Lucio Fontana / Documentazione

Nato a: Rosario Italia



Nasce a Rosario di Santa Fé nel 1899 e muore nel 1968 a Comabbio, Varese.
Fondamentali momenti della vita artistica di Fontana sono la formazione degli anni '20-'30, in cui si accosta alle esperienze astrattiste della Galleria del Milione ed al gruppo parigino Abstraction - Création; la collaborazione con architetti d'avanguardia e produzione negli anni '30 di ceramiche per Albisola e Sèvres; la creazione di un nuovo linguaggio, espressionista e spazialista degli anni '40; l'informale degli anni '50 fino alle nuove esperienze degli anni '60. Agli inizi della carriera lavora in argentina col padre scultore. Alla fine degli anni venti frequentava l’Accademia di Brera, come allievo di Wildt. Negli anni Trenta fu in contatto con il gruppo degli astrattisti lombardi (prima personale alla galleria milanese Milione) e col movimento internazionale "Abstraction - Création". Dopo il ritorno in Italia dalla natìa Argentina, dove aveva passato gli anni della guerra, e dove aveva stilato il “Manifesto blanco” nel 1946, realizza opere spazialiste. Lo “Spazialismo” è il movimento che Fontana aveva indicato perché l’arte potesse essere realmente moderna, cioè spaziale ("basata sull'unità di tempo e spazio"). Il “Manifesto tecnico dello Spazialismo” è del 1951, seguono la creazione del ”Gruppo Origine” del 1952 ed il “Manifesto del Movimento Spaziale per la televisione”.

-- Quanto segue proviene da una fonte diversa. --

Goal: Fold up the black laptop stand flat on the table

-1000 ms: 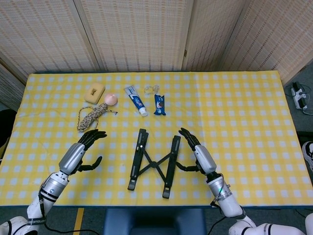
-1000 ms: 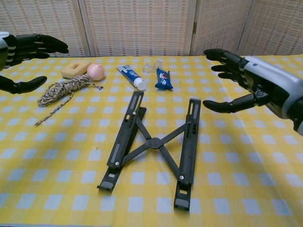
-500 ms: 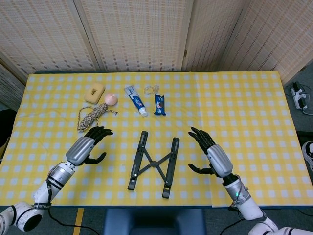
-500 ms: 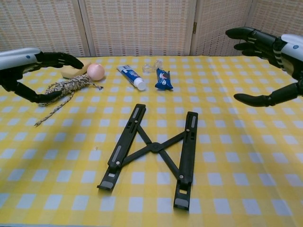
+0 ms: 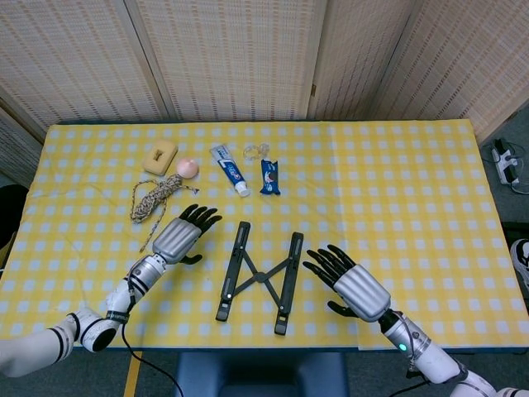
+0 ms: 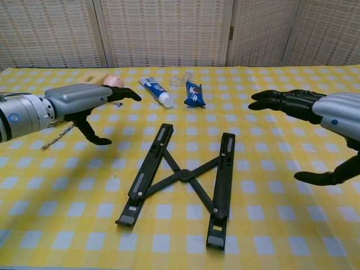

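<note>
Now the black laptop stand [image 5: 259,276] lies flat near the table's [image 5: 413,190] front edge, its rails closer together than a second ago. Both hands have moved in beside it, touching nothing: the left hand [image 5: 180,235] hovers just off its left rail, the right hand [image 5: 351,285] off its right, fingers spread and empty. A rope [image 5: 154,196], toothpaste tube [image 5: 230,169] and blue packet [image 5: 269,176] lie farther back; the table's right half lies open.

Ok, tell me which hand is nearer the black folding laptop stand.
Right, narrowly. The right hand hovers open just beside the black folding laptop stand, fingers nearly reaching its right rail; the left hand hovers open off its left side, slightly farther away.
</note>
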You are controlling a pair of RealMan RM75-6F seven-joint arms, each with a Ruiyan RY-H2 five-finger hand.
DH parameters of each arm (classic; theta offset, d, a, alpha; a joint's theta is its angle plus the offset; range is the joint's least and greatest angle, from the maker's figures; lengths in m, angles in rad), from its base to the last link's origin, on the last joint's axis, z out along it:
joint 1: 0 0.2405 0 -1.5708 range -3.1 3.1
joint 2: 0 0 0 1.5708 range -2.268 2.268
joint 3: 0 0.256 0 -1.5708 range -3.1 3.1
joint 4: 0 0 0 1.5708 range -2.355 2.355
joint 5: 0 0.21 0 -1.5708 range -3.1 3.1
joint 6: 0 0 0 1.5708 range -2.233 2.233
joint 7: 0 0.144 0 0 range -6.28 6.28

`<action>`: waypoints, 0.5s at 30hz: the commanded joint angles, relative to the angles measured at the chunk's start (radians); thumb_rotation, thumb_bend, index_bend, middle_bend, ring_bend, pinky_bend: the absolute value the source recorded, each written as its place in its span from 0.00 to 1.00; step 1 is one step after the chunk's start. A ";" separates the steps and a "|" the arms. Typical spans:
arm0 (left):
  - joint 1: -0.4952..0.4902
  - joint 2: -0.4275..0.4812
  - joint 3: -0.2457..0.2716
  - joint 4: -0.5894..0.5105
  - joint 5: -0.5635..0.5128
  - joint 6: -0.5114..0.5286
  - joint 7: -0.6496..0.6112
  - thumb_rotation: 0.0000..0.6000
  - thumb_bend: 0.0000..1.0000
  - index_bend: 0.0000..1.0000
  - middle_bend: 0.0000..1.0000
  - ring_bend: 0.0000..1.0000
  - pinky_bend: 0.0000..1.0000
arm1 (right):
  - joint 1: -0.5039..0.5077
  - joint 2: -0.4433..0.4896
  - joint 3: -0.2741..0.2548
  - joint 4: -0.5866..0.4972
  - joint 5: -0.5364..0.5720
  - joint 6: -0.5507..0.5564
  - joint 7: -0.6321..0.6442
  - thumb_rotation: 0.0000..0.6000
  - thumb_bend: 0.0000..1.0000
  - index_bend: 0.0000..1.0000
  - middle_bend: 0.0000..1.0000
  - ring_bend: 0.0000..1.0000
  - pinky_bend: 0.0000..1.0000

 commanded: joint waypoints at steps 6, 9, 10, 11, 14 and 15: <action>-0.047 -0.112 -0.018 0.115 -0.042 -0.030 0.042 1.00 0.26 0.08 0.03 0.00 0.00 | 0.029 -0.108 0.051 0.112 0.013 -0.013 -0.114 1.00 0.29 0.18 0.29 0.27 0.14; -0.057 -0.136 -0.020 0.136 -0.057 -0.042 0.054 1.00 0.25 0.07 0.01 0.00 0.00 | 0.045 -0.172 0.063 0.188 0.002 -0.005 -0.123 1.00 0.29 0.28 0.40 0.36 0.27; -0.061 -0.142 -0.020 0.142 -0.060 -0.045 0.059 1.00 0.24 0.07 0.01 0.00 0.00 | 0.050 -0.187 0.064 0.206 -0.001 -0.005 -0.123 1.00 0.29 0.31 0.43 0.38 0.31; -0.064 -0.149 -0.020 0.147 -0.063 -0.048 0.063 1.00 0.24 0.06 0.01 0.00 0.00 | 0.054 -0.202 0.065 0.224 -0.004 -0.005 -0.125 1.00 0.29 0.33 0.46 0.40 0.34; -0.072 -0.169 -0.025 0.162 -0.076 -0.056 0.070 1.00 0.24 0.06 0.01 0.00 0.00 | 0.064 -0.240 0.061 0.264 -0.009 -0.011 -0.126 1.00 0.29 0.36 0.50 0.44 0.39; -0.076 -0.176 -0.026 0.166 -0.079 -0.059 0.072 1.00 0.24 0.06 0.00 0.00 0.00 | 0.068 -0.252 0.060 0.278 -0.010 -0.012 -0.130 1.00 0.29 0.36 0.50 0.45 0.40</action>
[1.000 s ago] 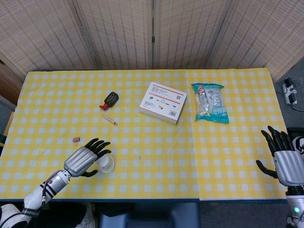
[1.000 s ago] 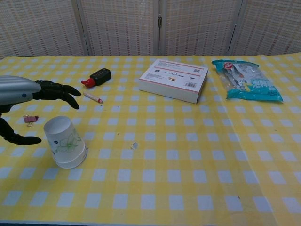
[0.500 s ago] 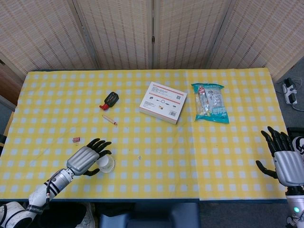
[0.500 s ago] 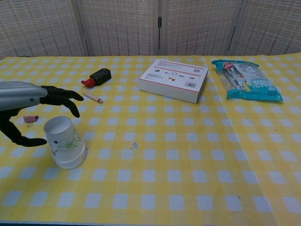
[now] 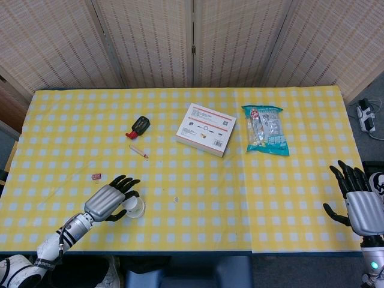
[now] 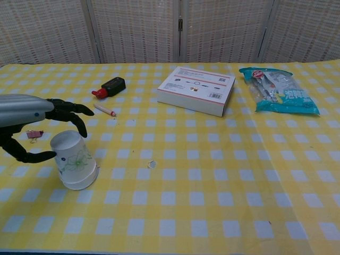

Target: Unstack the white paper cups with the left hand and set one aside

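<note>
Fingers of left hand bracket white paper cups (contact unclear).

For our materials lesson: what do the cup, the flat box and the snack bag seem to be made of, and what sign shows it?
Cup: likely paper, matte white with a faint green print and a rolled rim.
Box: probably cardboard, smooth printed white top, sharp folded edges.
Bag: seemingly plastic film, glossy, crinkled, partly see-through, with sealed ends.

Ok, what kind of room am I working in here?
Probably a staged test or lab corner: a table under a yellow checked tablecloth, woven folding screens behind it, and a power strip on the floor.
</note>
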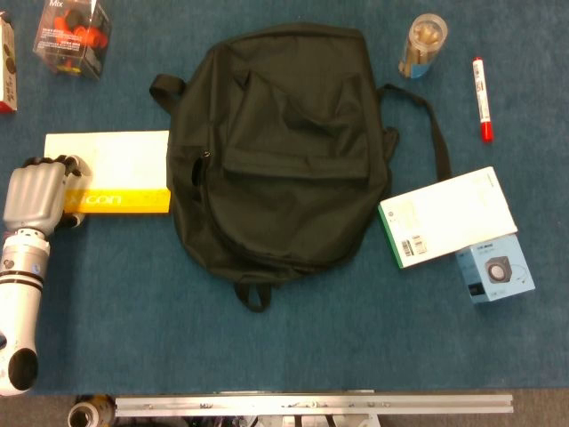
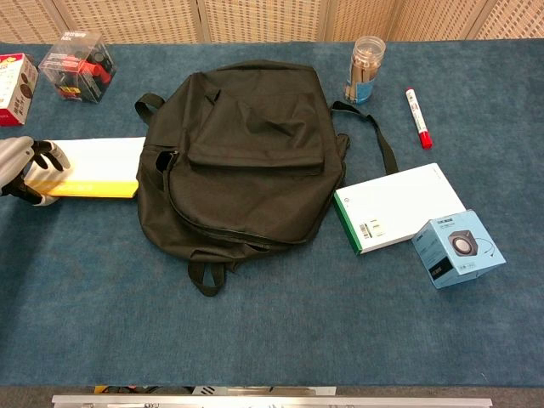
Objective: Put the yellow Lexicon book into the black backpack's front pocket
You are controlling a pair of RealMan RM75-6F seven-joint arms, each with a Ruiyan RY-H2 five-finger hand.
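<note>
a blue bench (image 1: 293,338) seen from above. a black backpack (image 1: 280,151) lies flat in the middle, its front pocket (image 1: 298,124) facing up. to its left, touching its edge, lies the yellow lexicon book (image 1: 111,173). the left hand (image 1: 37,194) grips the book's left end, fingers curled over the cover; the thumb seems to be beneath, though the view is unclear.
</note>
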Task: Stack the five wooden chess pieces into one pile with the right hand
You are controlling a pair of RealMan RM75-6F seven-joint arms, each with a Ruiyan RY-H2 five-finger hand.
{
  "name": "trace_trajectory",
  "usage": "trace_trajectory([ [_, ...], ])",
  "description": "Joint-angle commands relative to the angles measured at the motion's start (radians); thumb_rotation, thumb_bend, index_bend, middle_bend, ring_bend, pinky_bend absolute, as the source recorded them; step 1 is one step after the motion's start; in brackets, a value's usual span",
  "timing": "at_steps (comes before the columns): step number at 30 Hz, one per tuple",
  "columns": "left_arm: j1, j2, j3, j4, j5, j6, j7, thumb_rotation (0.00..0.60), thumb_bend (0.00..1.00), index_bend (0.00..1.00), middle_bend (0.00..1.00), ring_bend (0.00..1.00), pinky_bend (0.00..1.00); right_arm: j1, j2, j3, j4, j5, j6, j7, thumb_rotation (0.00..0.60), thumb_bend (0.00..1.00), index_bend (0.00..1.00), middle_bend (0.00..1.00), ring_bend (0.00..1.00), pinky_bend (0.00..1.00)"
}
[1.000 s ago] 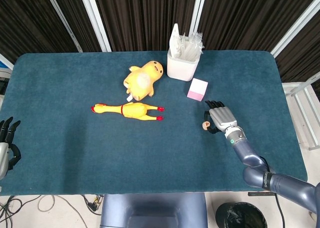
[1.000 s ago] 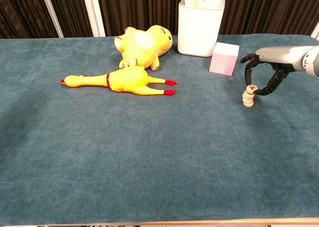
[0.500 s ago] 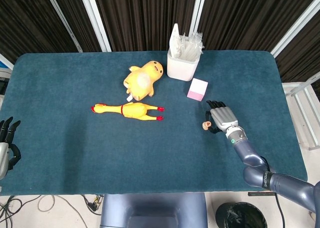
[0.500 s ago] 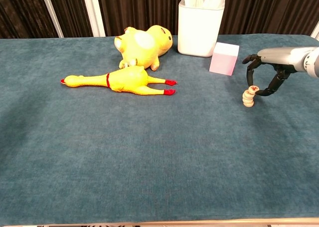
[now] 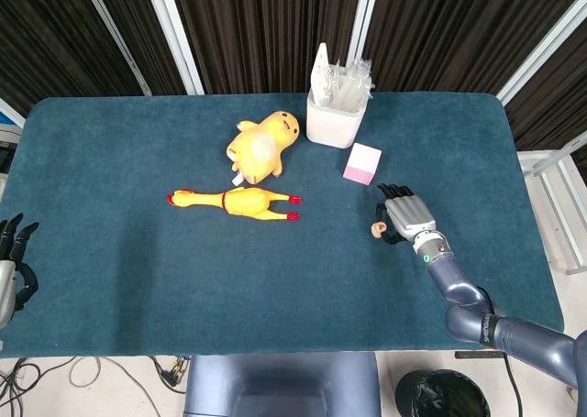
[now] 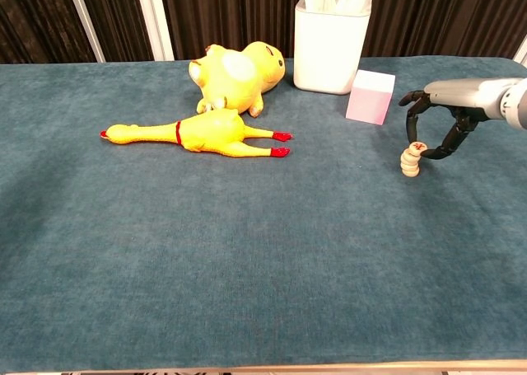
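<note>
Chest view shows the right hand hanging over the pile of chess pieces, fingers curled down and spread around its top, tips just beside the top piece; whether they touch it cannot be told. Nothing is lifted, so the hand looks empty with fingers apart. The pile stands upright on the table, just under and to the left of the palm. Behind the hand sits a pink cube, and further back a white tub of clear packets. Well off to the left lie a rubber chicken and, behind it, a yellow plush.

In the head view the left hand waits at the table's far near-left edge, fingers spread, holding nothing.

A dark teal cloth covers the table; black pleated curtains with white posts close the back, and cables and a bin lie on the floor in front.

Against the frames a second ago, the right hand has barely shifted and the pile stands the same.
</note>
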Motion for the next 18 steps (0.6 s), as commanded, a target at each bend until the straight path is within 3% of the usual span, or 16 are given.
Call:
trace_trajectory([
  [1, 0.000, 0.000, 0.000, 0.000, 0.000, 0.000, -0.001, 0.600, 0.82, 0.15, 0.00, 0.00, 0.02, 0.001, 0.001, 0.000, -0.003, 0.000, 0.001, 0.000, 0.600, 0.40, 0.49, 0.04, 0.02, 0.08],
  [18, 0.000, 0.003, 0.002, 0.001, 0.004, -0.001, -0.010, 0.600, 0.82, 0.15, 0.00, 0.00, 0.02, 0.010, -0.001, -0.003, -0.012, 0.019, 0.003, -0.018, 0.600, 0.40, 0.46, 0.04, 0.02, 0.08],
])
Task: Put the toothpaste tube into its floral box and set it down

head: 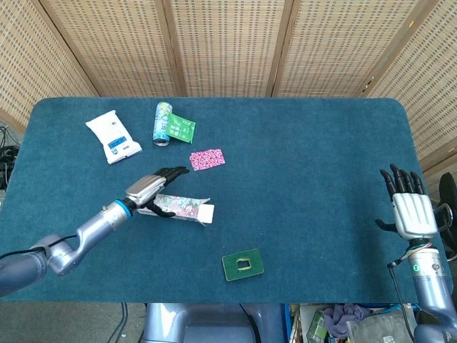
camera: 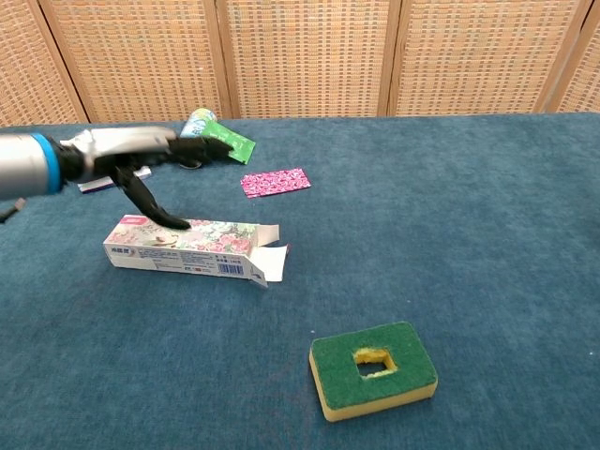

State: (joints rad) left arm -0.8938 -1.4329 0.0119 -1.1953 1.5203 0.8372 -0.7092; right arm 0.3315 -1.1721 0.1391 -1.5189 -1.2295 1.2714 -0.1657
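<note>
Nearest the robot, a green sponge [camera: 373, 369] with a yellow base and a rectangular hole in its top lies flat on the blue worktop [camera: 450, 216]; the head view shows it [head: 243, 264] close to the near edge. Off to the right, at the worktop's near right corner, the right hand [head: 409, 208] hangs with its fingers straight and apart, holding nothing.

Further in, left of centre, the floral box [camera: 183, 250] lies on its long side on the worktop, its end flaps open toward the right. No toothpaste tube can be made out; whether it is inside the box cannot be told. The left hand [camera: 141, 156] is just above the box's left part with its fingers spread; one dark fingertip [camera: 176, 223] touches the top face of the box, and the others reach out past it, gripping nothing.

Beyond the box lies a small pink patterned packet [camera: 275, 181]. Further back, a can [head: 163, 122] lies on its side with a green sachet [head: 183, 129] beside it. A white wipes pack [head: 113, 136] lies to their left.
</note>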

È del 1949 l'"Ambiente spaziale con forme spaziali e luce nera" allestito alla Galleria del Naviglio di Milano ("forme, colore, suono attraverso lo spazio"). Da allora i titoli delle opere si ripetono: Concetto Spaziale (dal 1951), Attesa, Natura (dal 1959), Ambiente Spaziale. È ancora della fine degli anni quaranta, cioè dal 1949, la realizzazione dei primi Buchi (chiamati anch’essi Concetti spaziali), perforazioni della tela alla ricerca di una ulteriorità spaziale, segni fisici che aprono a una dimensione infinita (e cosmica) di spazio. Ai primi Buchi su schermi bianchi seguono elaborazioni cromatiche con vetri colorati, impasti di sabbia, porporina ed altro. Seguono i Tagli, tele tagliate e bucate, dal 1959. Lungo tutti gli anni '50 Fontana inventa nuove forme, le Pietre ricche di sgocciolature, i Barocchi pieni di impronte e di ditate, i Gessi, gli Inchiostri all'anilina, spesso su collage, dal 1959, la realizzazione di grandi masse sferoidali in grès, le Nature, caratterizzate da una primordiale semplificazione delle forme e ancora i cicli dei Quanta, dei Teatrini, delle Ellissi, gli Olî , le Nature in bronzo e i Metalli. Degli anni '60 sono le tele del 1961 dedicate a Venezia ed il famoso ciclo degli ovali monocromi intitolati Fine di Dio. Nel 1967 realizza l'"Ambiente spaziale a colori fosforescenti" a Genova. La continua collaborazione con architetti viene esemplificata attraverso alcuni progetti come i 100 metri di tubo al neon in forma di arabesco installati alla Triennale di Milano del 1951 per Baldessari, il "Soffitto spaziale" per l'Hôtel Il Saraceno di Varigotti del 1955-56, e il "Cubo di luce" al neon creato nell'atrio del Cinema Duse di Pesaro nel 1959.